The UK’s Centre for Digital Trade and Innovation (C4DTI) will expand into an international operation, setting its sights on accelerating digitalised trade in markets around the world, GTR can reveal. 

C4DTI, based in Teesside in North-East England, was launched in April 2022 as a way of aligning private and public sector initiatives on moving trade away from paper-based processes, improving efficiency and supporting SME exporters. 

Following a series of projects in the UK – including supporting UK legal reforms on electronic trade documents that took effect in September last year – an international version of the centre, called iC4DTI, is now due to be launched on December 5. 

Chris Southworth, secretary general of the International Chamber of Commerce (ICC) UK and the international centre’s co-founder and director, says a flurry of activity after the UK reforms led to “all sorts of requests for support, especially from emerging markets interested in working with us”. 

Among the markets to have shown interest already are Commonwealth and Asean member states, he tells GTR, and the centre’s focus is expected to span from major trading hubs such as Singapore, the UAE and India to developing economies on every continent. 

Although the ICC already provides coordination on legal frameworks and standards, Southworth says a “big problem is that underneath that, there is a real need to build capability and implement those frameworks, which is pretty complicated”. 

“You have to be working closely with governments, but it has to be practitioner-led, because you’re dealing with customs teams, border teams, trade corridors, free trade agreements and various companies,” he says. 

iC4DTI is due to be formally unveiled at an ICC UK event in London next month, and efforts are currently underway to establish a globally representative board of directors, likely to be finalised next year. 

A separate advisory board will also be convened to give market-specific guidance. It is hoped representatives will be sourced from institutions with regional expertise such as multilateral development banks. 

iC4DTI co-founder Oswald Kuyler, who is also a digital trade advisor to ICC UK and the Asian Development Bank, as well as chief operating officer of MonetaGo, says one initial area of focus will be bringing in “fresh, new talent at scale”, particularly around digital trade law, policy and standards. 

“Most of that talent today is senior and costly, and you can count the amount of digital trade talent available globally on two hands” he tells GTR.  

“We need to drastically increase the amount of talent available in the ecosystem that will fuel this journey, and they can’t all be based in developed economies either; we need people in Africa, in Southeast Asia, in Latin America, so we can disperse this knowledge.” 

To do that, Kuyler says a crucial next step will be to secure sufficient funding to seed this talent globally. Because iC4DTI will operate as a non-profit entity with a focus on emerging markets, one potential route is philanthropy investment to help lead the scale up of this talent. 

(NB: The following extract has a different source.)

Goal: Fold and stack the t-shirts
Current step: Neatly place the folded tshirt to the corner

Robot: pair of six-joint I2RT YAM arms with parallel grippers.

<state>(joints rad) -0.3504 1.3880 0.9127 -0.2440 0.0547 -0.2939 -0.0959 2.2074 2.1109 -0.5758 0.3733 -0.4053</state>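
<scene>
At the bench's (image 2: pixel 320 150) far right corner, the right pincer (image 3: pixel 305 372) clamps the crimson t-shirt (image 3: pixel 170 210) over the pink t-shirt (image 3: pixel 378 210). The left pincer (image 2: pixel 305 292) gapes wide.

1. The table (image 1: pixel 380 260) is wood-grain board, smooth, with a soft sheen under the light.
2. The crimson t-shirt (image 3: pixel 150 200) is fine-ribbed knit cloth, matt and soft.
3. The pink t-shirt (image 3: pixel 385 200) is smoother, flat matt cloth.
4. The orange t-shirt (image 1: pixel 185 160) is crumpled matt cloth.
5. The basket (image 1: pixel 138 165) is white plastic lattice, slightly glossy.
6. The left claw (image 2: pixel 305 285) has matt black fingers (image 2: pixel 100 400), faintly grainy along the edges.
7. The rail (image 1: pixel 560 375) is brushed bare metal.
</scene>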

“We want to make sure that micro and small businesses across developing nations don’t get left behind and can actually gain access to trade finance,” he says. “This needs to provide a non-profit model for those who get locked out of the change, unable to afford standard consultancy rate cards.” 

Meanwhile, in more developed markets that are pushing ahead with digital trade, Southworth says another priority will be ensuring separate initiatives are interoperable. 

“One might have the legal infrastructure in place but not the digital identity infrastructure; another might have all of it in place already but in a way that does not interoperate across the ecosystem,” he says. “That’s where we’re really putting a focus.” 

Though not yet officially launched, there are already signs iC4DTI is gaining traction. A report published last week by the Lord Mayor of London suggested the city use the new centre to provide a programme of technical assistance to countries looking to facilitate harmonised digital trade and trade finance. 

It is also connecting with a digital “test bed” at the Teesside Freeport, which, once complete, should facilitate the electronic exchange of trade, logistics and cargo information. 

“What iC4DTI is all about is delivering a cheaper, faster, more sustainable trading system,” Southworth says. 

“Its purpose is to accelerate digitalisation of global trade on the implementation side and make sure that no one gets left behind, especially in those emerging markets. And SMEs, of course, are the big beneficiaries here.”